Setelah era banjir besar dan memasuki era baru, para Dewa kehilangan kehidupan abadi mereka, akibat kutukan dari Rsi Durvasa. Pada suatu saat Rsi Durvasa memberikan kalungan bunga kepada Dewa Indra yang tanpa acuh memberikannya kepada gajahnya yang kemudian menginjaknya hingga hancur.Karena merasa tersinggung  Rsi Durvasa mengutuk para Dewa.

   Para Dewa memohon pertolongan Dewa Wisnu.  Dewa Wisnu memerintahkan mereka mengaduk lautan susu (Ksera Sagara), dengan bantuan para Asura, menggunakan Gunung Mandara sebagai tongkat pengaduk . Untuk menopang gunung mandara agar tidak tenggelam, Dewa Wisnu menjelma menjadi Kura-kura Akupa, sedangkan Dewa Indra menduduki puncaknya agar tidak melambung keatas . Naga Vasuki yang digunakan sebagai tali , melilit lereng gunung.
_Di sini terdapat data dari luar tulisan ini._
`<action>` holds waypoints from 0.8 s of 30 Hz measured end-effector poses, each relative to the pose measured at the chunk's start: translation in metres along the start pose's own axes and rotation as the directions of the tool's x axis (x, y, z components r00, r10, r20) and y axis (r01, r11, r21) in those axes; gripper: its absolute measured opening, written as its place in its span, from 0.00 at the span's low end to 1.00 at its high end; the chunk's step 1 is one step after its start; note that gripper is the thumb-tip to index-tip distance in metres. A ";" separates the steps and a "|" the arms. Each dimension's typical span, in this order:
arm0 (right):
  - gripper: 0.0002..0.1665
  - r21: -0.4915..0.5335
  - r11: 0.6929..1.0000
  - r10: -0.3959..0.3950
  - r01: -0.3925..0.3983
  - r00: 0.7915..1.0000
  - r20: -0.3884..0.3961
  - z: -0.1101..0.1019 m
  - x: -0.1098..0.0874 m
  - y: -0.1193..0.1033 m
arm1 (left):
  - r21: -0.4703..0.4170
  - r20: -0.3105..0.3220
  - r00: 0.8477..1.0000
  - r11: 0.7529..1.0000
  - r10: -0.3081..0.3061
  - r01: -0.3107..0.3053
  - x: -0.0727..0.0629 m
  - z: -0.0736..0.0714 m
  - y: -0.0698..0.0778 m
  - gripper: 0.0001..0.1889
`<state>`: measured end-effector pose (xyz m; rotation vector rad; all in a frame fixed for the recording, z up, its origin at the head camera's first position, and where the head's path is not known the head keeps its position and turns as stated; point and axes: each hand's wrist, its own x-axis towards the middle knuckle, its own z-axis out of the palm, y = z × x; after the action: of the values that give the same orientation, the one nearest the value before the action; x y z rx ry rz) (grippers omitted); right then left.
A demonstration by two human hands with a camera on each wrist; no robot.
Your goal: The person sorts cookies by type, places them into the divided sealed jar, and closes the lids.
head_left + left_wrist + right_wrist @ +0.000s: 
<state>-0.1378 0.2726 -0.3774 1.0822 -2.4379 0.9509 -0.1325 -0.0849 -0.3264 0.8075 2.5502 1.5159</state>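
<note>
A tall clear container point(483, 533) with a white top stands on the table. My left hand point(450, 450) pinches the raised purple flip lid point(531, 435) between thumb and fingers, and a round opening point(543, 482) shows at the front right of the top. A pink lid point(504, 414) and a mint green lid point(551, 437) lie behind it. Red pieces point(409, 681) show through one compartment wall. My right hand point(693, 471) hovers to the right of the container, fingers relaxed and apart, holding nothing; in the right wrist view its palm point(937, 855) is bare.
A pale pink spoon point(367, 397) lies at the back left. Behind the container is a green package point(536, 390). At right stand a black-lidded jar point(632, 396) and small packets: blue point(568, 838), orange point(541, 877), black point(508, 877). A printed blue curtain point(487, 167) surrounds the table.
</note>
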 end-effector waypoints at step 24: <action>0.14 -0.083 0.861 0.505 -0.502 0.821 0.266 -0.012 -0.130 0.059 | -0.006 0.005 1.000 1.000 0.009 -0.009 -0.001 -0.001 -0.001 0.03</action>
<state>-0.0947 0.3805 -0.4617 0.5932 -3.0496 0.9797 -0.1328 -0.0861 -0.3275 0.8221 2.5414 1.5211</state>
Para dewa memegang ekornya sedangkan para Asura memegang kepalanya . Mereka berjuang dengan hebatnya demi mendapatkan tirta amerta sehingga laut bergemuruh. Gunung Mandara menyala, Naga Basuki menyemburkan bisa (racun) membuat pihak asura dan raksasa kepanasan. Lalu Dewa Indra memanggil awan mendung yang kemudian mengguyur para Asura dan Raksasa. Lemak segala binatang di gunung Mandara beserta minyak kayu hutannya membuat lautan Ksira mengental, pemutaran Gunung Mandara pun makin diperhebat.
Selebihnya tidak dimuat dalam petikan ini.